__WORK TO BE COMPLETED__:
Apart from the pictures, which must be omitted, restate the data exactly.

__SUPPLIED INFORMATION__:
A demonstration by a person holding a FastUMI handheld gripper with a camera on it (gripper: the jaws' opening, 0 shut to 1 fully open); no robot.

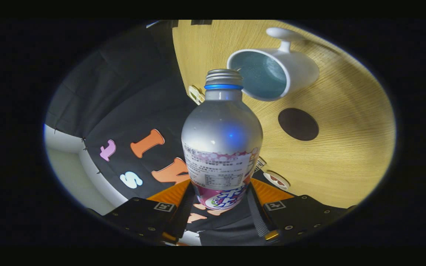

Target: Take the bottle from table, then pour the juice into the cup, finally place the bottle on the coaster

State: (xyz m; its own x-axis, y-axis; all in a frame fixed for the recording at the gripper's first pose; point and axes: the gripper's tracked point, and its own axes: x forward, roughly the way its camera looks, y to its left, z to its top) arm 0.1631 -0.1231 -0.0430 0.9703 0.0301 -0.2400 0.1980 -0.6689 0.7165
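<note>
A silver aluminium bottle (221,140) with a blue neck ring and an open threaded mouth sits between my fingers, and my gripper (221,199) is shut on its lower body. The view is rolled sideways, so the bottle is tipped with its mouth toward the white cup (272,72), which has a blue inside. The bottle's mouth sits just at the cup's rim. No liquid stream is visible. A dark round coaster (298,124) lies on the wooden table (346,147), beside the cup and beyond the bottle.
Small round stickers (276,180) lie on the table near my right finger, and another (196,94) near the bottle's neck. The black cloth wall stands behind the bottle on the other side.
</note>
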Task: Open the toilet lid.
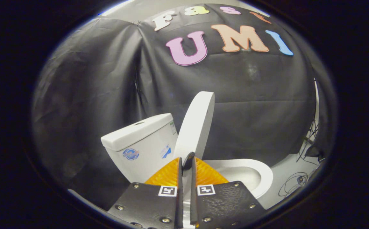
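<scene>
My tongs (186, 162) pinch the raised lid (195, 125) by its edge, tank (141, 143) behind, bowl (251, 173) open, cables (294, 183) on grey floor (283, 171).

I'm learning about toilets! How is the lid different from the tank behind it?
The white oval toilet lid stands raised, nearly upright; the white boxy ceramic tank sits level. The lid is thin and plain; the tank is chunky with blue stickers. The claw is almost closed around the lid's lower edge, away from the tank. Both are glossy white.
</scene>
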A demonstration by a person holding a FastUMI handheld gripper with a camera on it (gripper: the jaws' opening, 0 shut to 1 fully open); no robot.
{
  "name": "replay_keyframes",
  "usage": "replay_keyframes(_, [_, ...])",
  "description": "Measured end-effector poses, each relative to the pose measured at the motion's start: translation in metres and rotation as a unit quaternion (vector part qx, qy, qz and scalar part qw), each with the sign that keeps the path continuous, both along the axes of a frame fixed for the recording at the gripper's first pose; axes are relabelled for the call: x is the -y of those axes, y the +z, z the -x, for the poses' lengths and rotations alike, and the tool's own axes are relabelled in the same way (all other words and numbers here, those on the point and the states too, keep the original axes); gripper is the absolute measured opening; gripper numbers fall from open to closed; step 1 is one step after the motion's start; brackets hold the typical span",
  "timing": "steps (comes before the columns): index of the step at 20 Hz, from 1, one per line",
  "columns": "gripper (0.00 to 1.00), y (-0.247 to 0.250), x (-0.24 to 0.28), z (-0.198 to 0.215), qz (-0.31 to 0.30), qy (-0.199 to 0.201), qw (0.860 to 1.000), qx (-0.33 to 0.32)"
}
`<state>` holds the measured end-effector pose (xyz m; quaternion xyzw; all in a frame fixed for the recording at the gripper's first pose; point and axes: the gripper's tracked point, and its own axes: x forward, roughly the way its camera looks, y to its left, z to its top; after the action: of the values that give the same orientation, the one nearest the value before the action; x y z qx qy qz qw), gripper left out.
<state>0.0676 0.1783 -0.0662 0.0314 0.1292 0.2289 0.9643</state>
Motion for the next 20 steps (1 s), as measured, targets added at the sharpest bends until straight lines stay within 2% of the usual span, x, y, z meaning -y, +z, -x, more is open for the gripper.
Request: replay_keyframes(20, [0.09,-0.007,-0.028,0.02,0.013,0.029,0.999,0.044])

__RESPONSE TO THIS TASK__:
A demonstration by a person holding a FastUMI handheld gripper with a camera on it (gripper: the jaws' opening, 0 shut to 1 fully open); no robot.


Target: Take the bottle from table, then pour the juice into the cup, finally place the bottle on the coaster

State: (xyz m; its own x-axis, y-axis; all in a frame fixed for the recording at the gripper's first pose; point and axes: the gripper's tracked point, and its own axes: x forward, roughly the way its camera looks, y to its left, z to its top) arm 0.1631 -0.1231 -0.0430 0.9703 0.0301 -0.2400 0.1980 -0.6689 0.7165
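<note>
A silver aluminium bottle (221,140) with a blue neck ring and an open threaded mouth sits between my fingers, and my gripper (221,199) is shut on its lower body. The view is rolled sideways, so the bottle is tipped with its mouth toward the white cup (272,72), which has a blue inside. The bottle's mouth sits just at the cup's rim. No liquid stream is visible. A dark round coaster (298,124) lies on the wooden table (346,147), beside the cup and beyond the bottle.
Small round stickers (276,180) lie on the table near my right finger, and another (196,94) near the bottle's neck. The black cloth wall stands behind the bottle on the other side.
</note>
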Task: Open the toilet lid.
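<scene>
My tongs (186, 162) pinch the raised lid (195, 125) by its edge, tank (141, 143) behind, bowl (251, 173) open, cables (294, 183) on grey floor (283, 171).

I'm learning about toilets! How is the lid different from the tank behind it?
The white oval toilet lid stands raised, nearly upright; the white boxy ceramic tank sits level. The lid is thin and plain; the tank is chunky with blue stickers. The claw is almost closed around the lid's lower edge, away from the tank. Both are glossy white.
</scene>
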A demonstration by a person holding a FastUMI handheld gripper with a camera on it (gripper: the jaws' opening, 0 shut to 1 fully open); no robot.
{
  "name": "replay_keyframes",
  "usage": "replay_keyframes(_, [_, ...])",
  "description": "Measured end-effector poses, each relative to the pose measured at the motion's start: translation in metres and rotation as a unit quaternion (vector part qx, qy, qz and scalar part qw), each with the sign that keeps the path continuous, both along the axes of a frame fixed for the recording at the gripper's first pose; axes are relabelled for the call: x is the -y of those axes, y the +z, z the -x, for the poses' lengths and rotations alike, and the tool's own axes are relabelled in the same way (all other words and numbers here, those on the point and the states too, keep the original axes); gripper is the absolute measured opening; gripper numbers fall from open to closed; step 1 is one step after the motion's start; brackets hold the typical span",
  "timing": "steps (comes before the columns): index of the step at 20 Hz, from 1, one per line",
  "columns": "gripper (0.00 to 1.00), y (-0.247 to 0.250), x (-0.24 to 0.28), z (-0.198 to 0.215), qz (-0.31 to 0.30), qy (-0.199 to 0.201), qw (0.860 to 1.000), qx (-0.33 to 0.32)"
}
`<state>` holds the measured end-effector pose (xyz m; quaternion xyzw; all in a frame fixed for the recording at the gripper's first pose; point and axes: the gripper's tracked point, and its own axes: x forward, roughly the way its camera looks, y to its left, z to its top; after the action: of the values that give the same orientation, the one nearest the value before the action; x y z qx qy qz qw), gripper left out.
<state>0.0676 0.1783 -0.0662 0.0314 0.1292 0.2289 0.9643</state>
Motion for the next 20 steps (1 s), as measured, targets added at the sharpest bends until straight lines stay within 2% of the usual span, x, y, z meaning -y, +z, -x, more is open for the gripper.
Request: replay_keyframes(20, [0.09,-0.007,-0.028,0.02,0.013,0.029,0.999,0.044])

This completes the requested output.